Anyhoo, toward the end of his chapter, Jarrett offers a recipe for satura-in-writing, something Gregory Ulmer calls 'mystory.' Its a means for appropriating the story of a legendary figure and putting your own spin on the tale. Soon after reading this section, I was perusing the SF Chronicle Book section today and came across a review for John Edgar Wideman's Fanon, which treats the story of Frantz Fanon, "one of the 20th centyr's major revolutionary thinkers," according to reviewer Megan Harlan. While Wideman's book is not a reimagining of Fanon's life, "...the narrator and Thomas take turns ruminating on Fanon's character in dazzling, fever-pitched riffs..." The narrator appears a thinly-veiled version of Wideman himself (the 'narrator' even has a mother named 'Mrs. Wideman") and uch of the novel is taken up with the narrators' discussion of his failed attempts to write a book about Fanon (this from an author writing a book about Fanon that's not really about Fanon, as it is about himself--i.e. a failed book on Fanon).

Interestingly, Jarrett discusses the "autobiographical component of mystory," for example in discussing Michael Ondaatje's Coming Through Slaughter, about a mythic jazzman, Jarrett notes, "Ondaatje seeks to understand himself by researching Bolden" (56). With Fanon, it appears Wideman has a mystory-type project, in which he seeks to understand himself (or at least his relation to this Fanon project) by researching and understanding Frantz Fanon.

Saturday, February 2, 2008

Drifting on a ...


In his Cadenza intro to Drifting on a Read: Jazz as a Model for Writing, Michael Jarrett discusses the concept of tropes--in his words "generalizable strategies for invention." Jarrett defines jazz's loose and creative improvisational focus as, perhaps ironically, dependent on the "Law of the Trope."

Jarrett devotes a full third of the chapter to riffing on a quote attributed to Louis Armstrong. Regarding a woman who asked him to define jazz, he replied, "Lady, if you gotta ask what it is, you'll never know." Jarrett playfully examines the quote from numerous philosophical perspectives. We get Armstrong the Modernist, Armstrong the Marxist, Armstrong the Metaphysicist, etc. In doing so, Jarrett draws the connection to each of these viewpoints as a "trope," or as a way of turning the phrase, re-reading it anew to tease out more possibilities and fresh meaning. Of course, it could be read by Saussureans, structuralists, and homespun philosophers alike in much the way a popular email answers 'Why did the chicken cross the road'. That is, it reduces the entire philosophy or religion to a mere sentence [What is jazz? Marx: "Them that ask have got to go"; Deconstruction: "What it is is a question of what is is."] But at the end of the day, the exercise is just that: a game that demonstrates the possibilities of the game. By continually rereading the statement from different points of view--a la jazz troping--Jarrett shows the wide range of possible results.

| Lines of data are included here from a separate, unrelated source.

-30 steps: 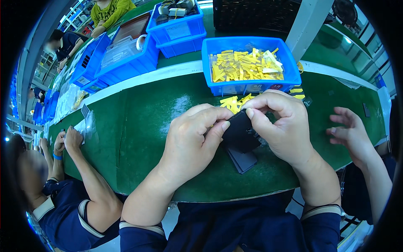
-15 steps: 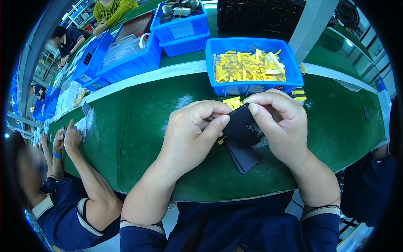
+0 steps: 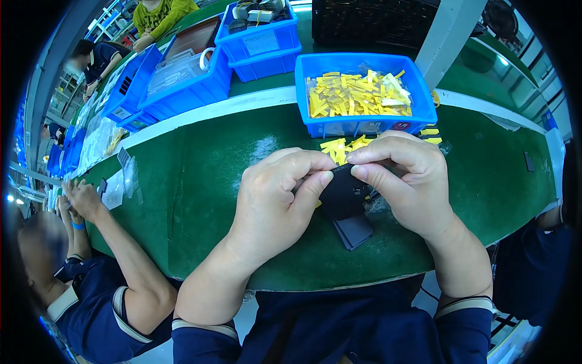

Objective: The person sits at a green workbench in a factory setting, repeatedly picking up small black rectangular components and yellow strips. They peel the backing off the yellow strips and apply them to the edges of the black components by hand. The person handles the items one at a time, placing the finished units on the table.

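Observation:
A thin black plate with small cutouts near its right side hangs tilted between my hands. My left hand pinches its upper left edge between thumb and forefinger. At the upper right edge, my right hand grips the plate the same way, its thumb close to the left one. Beneath the plate, a few dark flat pieces lie stacked on the green table. Loose yellow strips are heaped just beyond my fingertips. My fingers hide part of the plate's top edge.
A blue bin full of yellow strips stands behind my hands, beside a grey post. More blue bins are at the back left. A co-worker's hand works at the left. A small dark piece lies far right.
The plate has turned a little, and both thumbs have come closer together along its top edge. My right fingertips have shifted left and down. The co-worker's hand at the left has moved further left.

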### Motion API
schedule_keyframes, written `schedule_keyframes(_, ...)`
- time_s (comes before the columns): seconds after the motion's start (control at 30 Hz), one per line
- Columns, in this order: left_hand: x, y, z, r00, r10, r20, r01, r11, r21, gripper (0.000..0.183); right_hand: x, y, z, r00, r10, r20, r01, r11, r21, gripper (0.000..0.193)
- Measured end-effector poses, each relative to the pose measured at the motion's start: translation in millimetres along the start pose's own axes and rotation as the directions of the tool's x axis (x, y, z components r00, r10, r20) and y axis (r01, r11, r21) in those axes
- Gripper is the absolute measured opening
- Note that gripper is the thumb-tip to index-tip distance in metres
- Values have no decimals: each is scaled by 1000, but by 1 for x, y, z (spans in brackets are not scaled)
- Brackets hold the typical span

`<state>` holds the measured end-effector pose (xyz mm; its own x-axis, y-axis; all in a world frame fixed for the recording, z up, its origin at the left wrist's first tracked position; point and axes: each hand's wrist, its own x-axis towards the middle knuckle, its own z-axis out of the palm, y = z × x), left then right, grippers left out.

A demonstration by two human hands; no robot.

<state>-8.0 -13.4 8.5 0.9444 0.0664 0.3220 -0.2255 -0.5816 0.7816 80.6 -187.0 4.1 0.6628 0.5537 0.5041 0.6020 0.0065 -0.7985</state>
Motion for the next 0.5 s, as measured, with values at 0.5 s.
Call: schedule_keyframes(0.5,4,-6,-1,994,-51,-94,50,999,-17,9,0,9,7,987,152,-59,-136,966,221,10)
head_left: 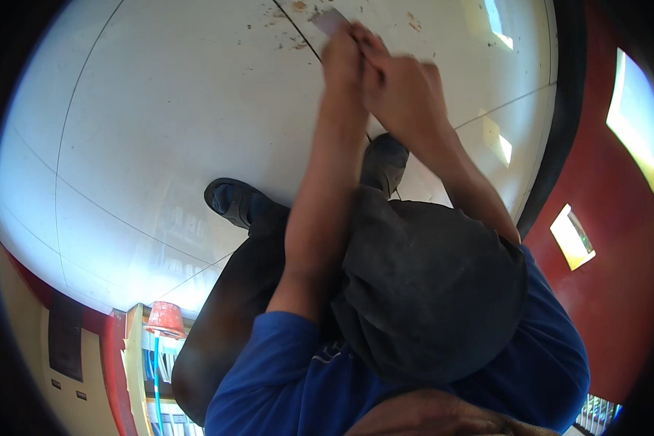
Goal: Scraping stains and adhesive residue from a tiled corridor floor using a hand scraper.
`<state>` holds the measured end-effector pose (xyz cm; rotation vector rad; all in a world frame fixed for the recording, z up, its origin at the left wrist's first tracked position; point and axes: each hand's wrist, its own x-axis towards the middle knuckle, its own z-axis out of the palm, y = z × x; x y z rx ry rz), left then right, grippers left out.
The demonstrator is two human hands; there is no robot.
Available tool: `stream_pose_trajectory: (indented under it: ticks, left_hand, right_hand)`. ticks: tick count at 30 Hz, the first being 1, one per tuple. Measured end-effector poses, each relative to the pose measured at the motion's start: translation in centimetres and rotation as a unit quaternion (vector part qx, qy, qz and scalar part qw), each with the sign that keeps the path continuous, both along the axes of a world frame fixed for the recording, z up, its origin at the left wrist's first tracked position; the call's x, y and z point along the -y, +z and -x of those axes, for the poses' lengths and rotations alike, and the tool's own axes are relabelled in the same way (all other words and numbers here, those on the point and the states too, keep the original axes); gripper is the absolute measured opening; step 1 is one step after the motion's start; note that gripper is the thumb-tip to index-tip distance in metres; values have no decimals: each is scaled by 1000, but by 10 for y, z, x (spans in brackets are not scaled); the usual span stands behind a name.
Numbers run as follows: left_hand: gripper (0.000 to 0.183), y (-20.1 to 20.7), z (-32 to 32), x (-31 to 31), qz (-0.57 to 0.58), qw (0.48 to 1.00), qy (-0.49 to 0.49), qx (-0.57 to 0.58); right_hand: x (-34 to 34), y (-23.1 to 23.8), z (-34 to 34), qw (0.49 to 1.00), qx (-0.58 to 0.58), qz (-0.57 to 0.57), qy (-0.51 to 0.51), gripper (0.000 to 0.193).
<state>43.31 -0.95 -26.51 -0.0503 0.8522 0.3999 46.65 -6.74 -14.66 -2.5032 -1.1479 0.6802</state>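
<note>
Both my hands come together low over the pale tiled floor, at the top of the view. My left hand is closed around a scraper, whose flat greyish blade juts out past the fingers toward the floor. Pressed against it from the right, my right hand is also closed on the scraper; its handle is hidden by the fingers. Brown smears and crumbs of dirt lie around the blade, and another brown patch is just to the right.
My dark sandals and bent knees are close below my hands. A red wall with a black base strip runs along the right. At the lower left, a red bucket-like object tops a blue pole before a shelf.
</note>
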Motion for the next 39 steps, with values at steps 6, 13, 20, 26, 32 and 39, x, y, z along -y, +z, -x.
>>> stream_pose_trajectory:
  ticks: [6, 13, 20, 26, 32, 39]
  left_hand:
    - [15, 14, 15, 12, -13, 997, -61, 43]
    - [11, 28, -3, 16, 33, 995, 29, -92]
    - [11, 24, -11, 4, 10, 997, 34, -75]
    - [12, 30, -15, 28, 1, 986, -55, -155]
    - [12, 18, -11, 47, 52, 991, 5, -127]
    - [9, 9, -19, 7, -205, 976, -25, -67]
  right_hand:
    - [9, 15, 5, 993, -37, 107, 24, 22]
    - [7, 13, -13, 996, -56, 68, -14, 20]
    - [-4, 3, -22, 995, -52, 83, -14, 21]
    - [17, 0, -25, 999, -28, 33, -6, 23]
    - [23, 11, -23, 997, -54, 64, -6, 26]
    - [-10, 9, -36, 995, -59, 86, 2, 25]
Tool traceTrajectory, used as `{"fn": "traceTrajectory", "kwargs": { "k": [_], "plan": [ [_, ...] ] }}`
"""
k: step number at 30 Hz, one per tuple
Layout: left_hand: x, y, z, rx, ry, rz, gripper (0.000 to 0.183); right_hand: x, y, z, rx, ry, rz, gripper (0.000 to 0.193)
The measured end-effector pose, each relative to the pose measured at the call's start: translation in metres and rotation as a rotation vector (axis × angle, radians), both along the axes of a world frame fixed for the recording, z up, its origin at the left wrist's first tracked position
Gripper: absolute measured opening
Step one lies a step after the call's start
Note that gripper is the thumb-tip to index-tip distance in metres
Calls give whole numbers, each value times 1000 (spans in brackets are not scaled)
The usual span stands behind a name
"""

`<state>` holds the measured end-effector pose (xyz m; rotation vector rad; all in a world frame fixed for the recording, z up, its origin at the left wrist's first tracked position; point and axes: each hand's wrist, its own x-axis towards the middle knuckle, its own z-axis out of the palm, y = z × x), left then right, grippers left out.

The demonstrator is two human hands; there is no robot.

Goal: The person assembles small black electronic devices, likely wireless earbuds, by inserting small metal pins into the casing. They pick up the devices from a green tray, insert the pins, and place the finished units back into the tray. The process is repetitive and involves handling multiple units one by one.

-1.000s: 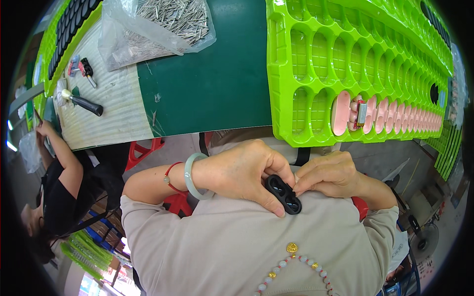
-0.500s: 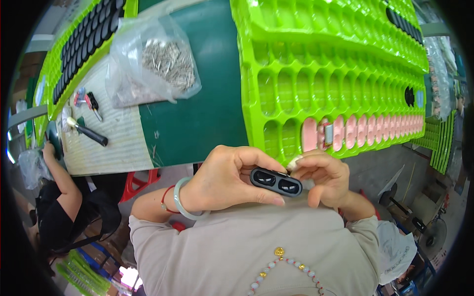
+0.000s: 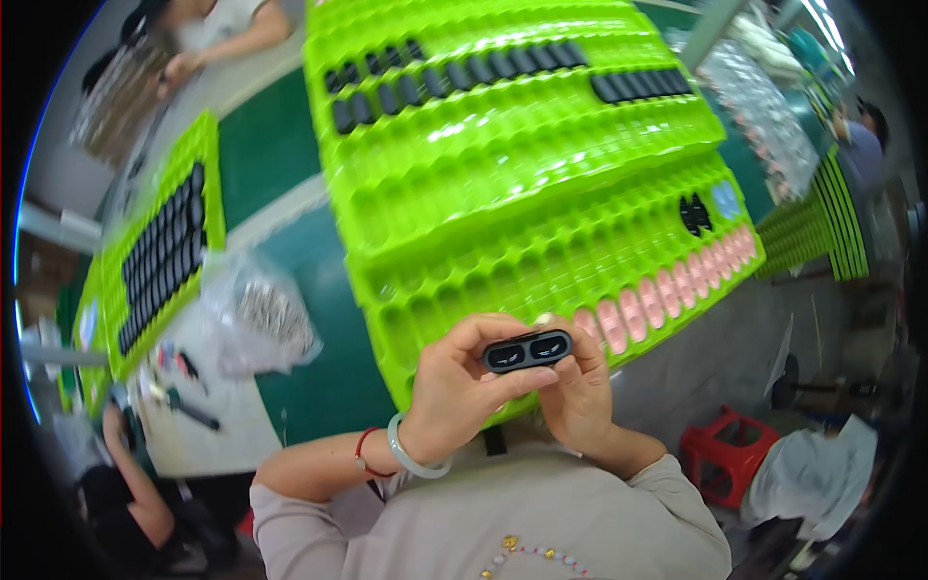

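Observation:
My left hand (image 3: 447,382) grips a small dark oblong case (image 3: 528,352) between thumb and fingers. Two glossy black oval wells on the case face up toward me. Close against its right end is my right hand (image 3: 584,401), fingers curled together. A bit of whitish material (image 3: 544,319) shows at the right fingertips behind the case; what it is I cannot make out. Both hands are over the near edge of a bright green moulded tray (image 3: 375,333). Along that edge pink oblong pieces (image 3: 655,303) sit in a row of pockets.
A second green tray (image 3: 338,179) with black pieces lies beyond. To the left are a clear bag of small metal parts (image 3: 273,314), a dark-handled tool (image 3: 193,410) and another tray of black pieces (image 3: 164,256). Co-workers are at left and right. A red stool (image 3: 730,447) stands right.
The view has swung, bringing the far tray and a co-worker into sight. The case stays in my left hand, now turned more level. My right hand has come closer to it.

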<state>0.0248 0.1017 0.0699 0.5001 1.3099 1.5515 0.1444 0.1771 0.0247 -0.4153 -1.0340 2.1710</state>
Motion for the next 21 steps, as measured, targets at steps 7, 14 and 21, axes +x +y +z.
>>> {"fn": "traceTrajectory", "kwargs": {
  "k": [7,14,21],
  "plan": [
    [-56,160,19,201,1022,-142,46,37,80,23,-130,67,-305,34],
    [-132,333,9,465,2123,-534,32,62,108,18,-160,21,-292,35],
    [-132,361,5,393,2003,-801,20,75,118,15,-57,-38,-249,50]
  ]
}}
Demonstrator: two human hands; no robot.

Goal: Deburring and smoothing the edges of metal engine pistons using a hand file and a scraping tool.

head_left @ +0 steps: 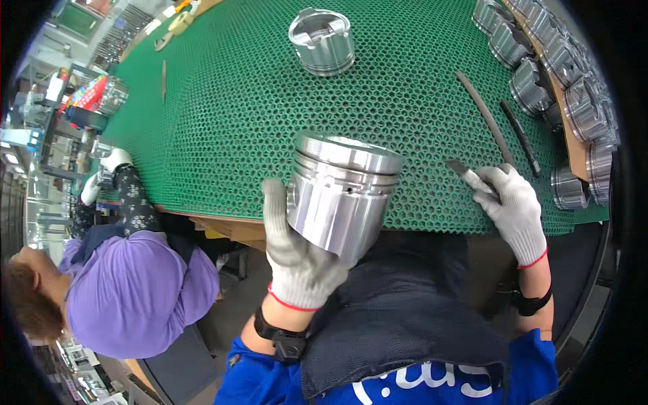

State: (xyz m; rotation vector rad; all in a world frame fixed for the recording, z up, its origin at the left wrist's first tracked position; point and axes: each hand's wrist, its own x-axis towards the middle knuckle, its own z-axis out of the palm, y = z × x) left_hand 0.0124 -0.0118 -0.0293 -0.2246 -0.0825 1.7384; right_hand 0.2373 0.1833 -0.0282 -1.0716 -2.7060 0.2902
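Note:
A shiny metal piston (342, 212) rests in my left hand (295, 266), its grooved end up and tilted slightly away from me. The gloved thumb lies along its left side, and the other fingers are mostly hidden beneath it. At the right, my right hand (516, 206), also in a white knit glove, is closed on a short blade tool with a whitish handle (471, 177). The tool's dark tip points left over the green mat, apart from the piston. Beyond my right hand lie a long curved grey strip (484, 111) and a dark file-like rod (520, 137).
Another piston (324, 44) stands at the far middle of the green honeycomb mat (229, 128). Several pistons (531, 86) line the right edge beside a brown divider (576, 145). A thin rod (164, 81) and a tape roll (181, 24) lie far left. A co-worker in purple (128, 290) sits left.

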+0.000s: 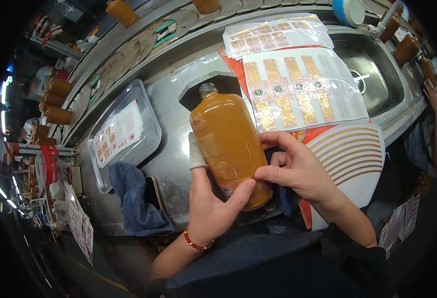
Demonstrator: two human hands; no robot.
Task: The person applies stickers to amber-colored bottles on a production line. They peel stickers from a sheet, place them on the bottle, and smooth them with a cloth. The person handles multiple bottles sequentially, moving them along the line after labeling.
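Observation:
A glossy amber-brown bottle (222,144) with a clear open neck lies tilted in front of me, neck pointing away. My left hand (212,196) grips its lower left side, thumb across the front; a whitish cloth sleeve (196,151) covers one finger. On the lower right, my right hand (298,166) holds the bottle with its thumb pressed to the surface near the base and fingers bent along the side. Small stuck-on pieces show on the bottle's front. Behind the neck is a dark octagonal piece (186,96). Gold-patterned label sheets (347,94) lie to the right.
A clear plastic tray (153,130) with label sheets and a blue cloth (134,201) are at left. White sheets with gold arcs (350,154) lie at right, near a steel sink (385,64). A slatted conveyor (129,52) runs behind. Another person's hand (431,94) shows far right.

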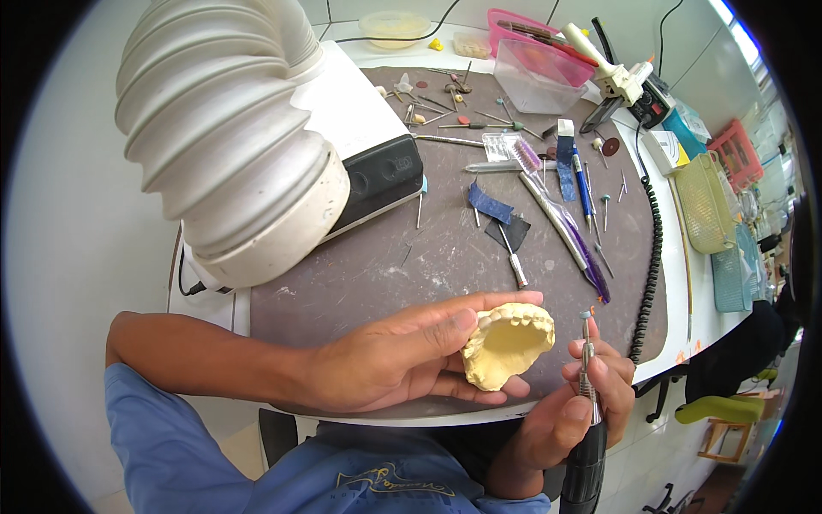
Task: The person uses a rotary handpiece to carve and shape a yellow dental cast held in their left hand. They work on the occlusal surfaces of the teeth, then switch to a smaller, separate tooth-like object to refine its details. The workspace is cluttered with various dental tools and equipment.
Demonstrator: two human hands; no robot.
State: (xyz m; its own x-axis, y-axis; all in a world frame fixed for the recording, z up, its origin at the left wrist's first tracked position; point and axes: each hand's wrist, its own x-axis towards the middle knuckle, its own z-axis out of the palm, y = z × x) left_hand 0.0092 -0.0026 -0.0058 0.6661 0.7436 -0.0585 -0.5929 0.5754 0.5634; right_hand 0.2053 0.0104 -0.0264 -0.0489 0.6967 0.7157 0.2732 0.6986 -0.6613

Jarrett's project is to use jazz as an example of how to 'invent' in other fields (particularly writing in this case, but it appears he is open to other areas--reading beyond chapter one should detail whether this is the case or if his focus is more tightly on writing). Creative types have perhaps always felt free to be-bop around like this--writers play with words, artists play 'trope' with art, etc. But Jarrett's hope is for the jazz model to open up creative play beyond those already open to it. And perhaps for those in the know to have a better grasp of the why and how--or perhaps to have an extra tool in their arsenal (i.e. now that I've written this post, perhaps I should revisit it from the ol' satura trope and mix in a few other thoughts).